But apparently, a lot of people think it matters.

To be fair, if we were to somehow reduce gun-related deaths among the black community, we’d undermine a significant portion of those fatalities. 

Yet there are a lot of misconceptions about those deaths.

When the subject of gun violence in Black communities comes up, what usually comes to mind are images of big-city streets and apartment housing  — not rural communities. 

But several studies show that the sharp rise in Black victims of gun-related deaths in recent decades is happening in rural areas and small towns, mostly in the Deep South. Since 2018, the data show, Black youth in rural areas have been dying from firearms as often as their urban peers.

OK, but what kind of “dying from firearms” are we talking about here?

There’s a big difference between being killed in a drive-by in Compton and taking your own life in a rural Alabama trailer park, yet we also know that these are typically lumped together as “gun deaths,” thus creating the illusion of a bigger problem with guns than there actually is.

The refusal to separate those into their correct categories is a major problem because each has its roots in a completely different pathology.

Of the 20 towns and cities with the highest rates of shootings, more than half were in the South, home to a majority of Black Americans. Between 2013 and 2024, studies show, the rate of gunshot victims in places like Alabama and Mississippi was six times higher than in cities like New York or Los Angeles.

Again, how many are homicides versus suicides, for one thing?

For another, let’s also remember the way rates work. If you have a population of 100 people and there’s one shooting death, that’s a per capita rate of 1,000. It looks ridiculously high–it’s why we look at trends and year-over-year rates to get a better picture of the issue, but it’s still imperfect–but the issue isn’t nearly as terrifying as it may seem.
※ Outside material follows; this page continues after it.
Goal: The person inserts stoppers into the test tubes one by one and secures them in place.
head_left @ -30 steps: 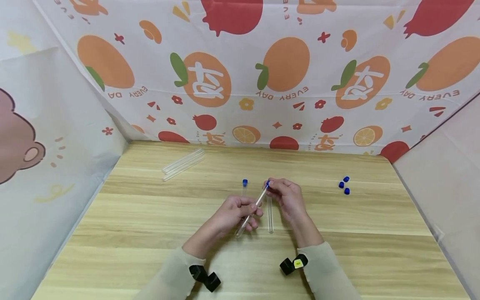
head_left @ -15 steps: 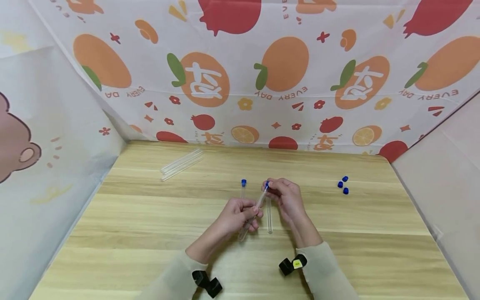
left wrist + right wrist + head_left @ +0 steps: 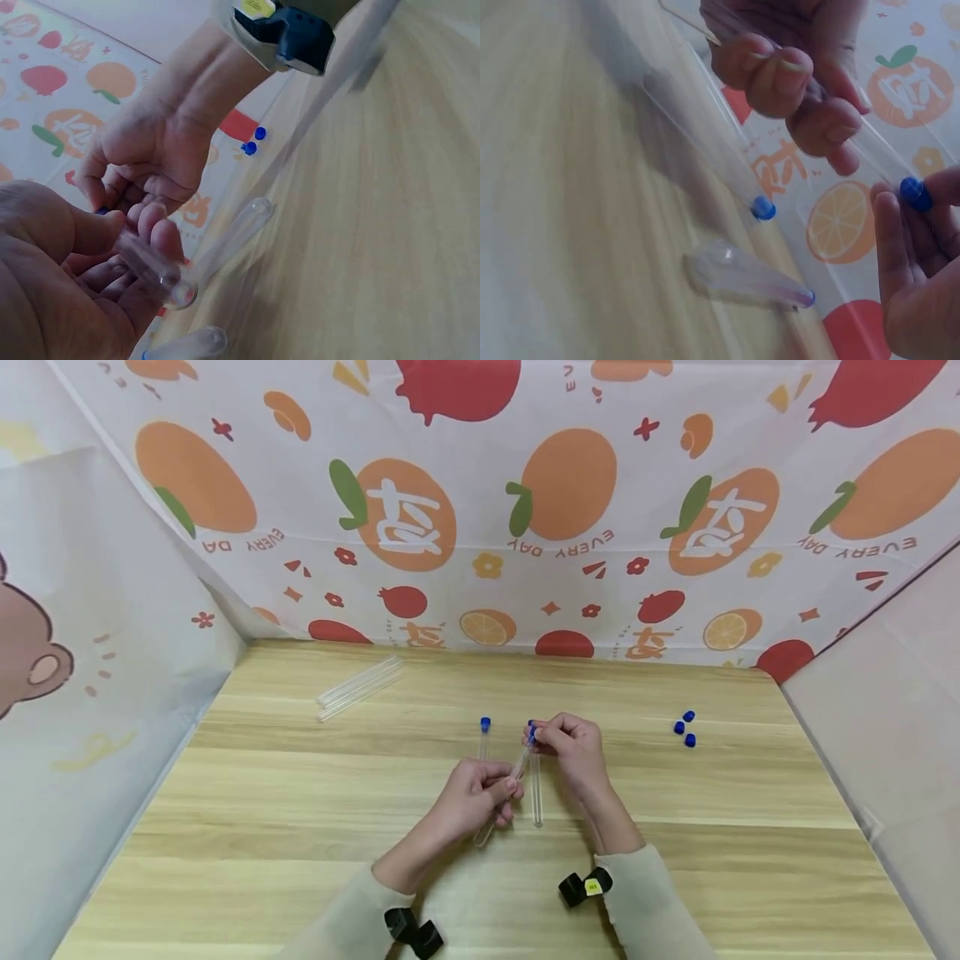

While that’s the closest we can get to measuring very different population sizes, it’s an imperfect comparison for just those reasons.

David Hemenway, professor of health policy at Harvard University’s T.H. Chan School of Public Health, ties the violence directly to the nation’s embrace of guns and legislation protecting gun manufacturers. 

“At the federal level, our gun laws are now much weaker than they were in 1999. We eliminated the assault weapons ban,” says David Hemenway, professor of health policy at Harvard University’s T.H. Chan School of Public Health. “We gave the gun industry incredible protections against lawsuits. I don’t know of any other industry that is so well protected against tort liability.” 

It’s really not a mystery why Harvard took a state college reject like David Hogg and made him an Ivy League guy, now is it?

First, let’s gloss over the claim that gun laws are so much weaker than they were in 1999. I’m doing that because Cam already took down a similar claim last week and there’s really not a lot of reason to retread the same ground.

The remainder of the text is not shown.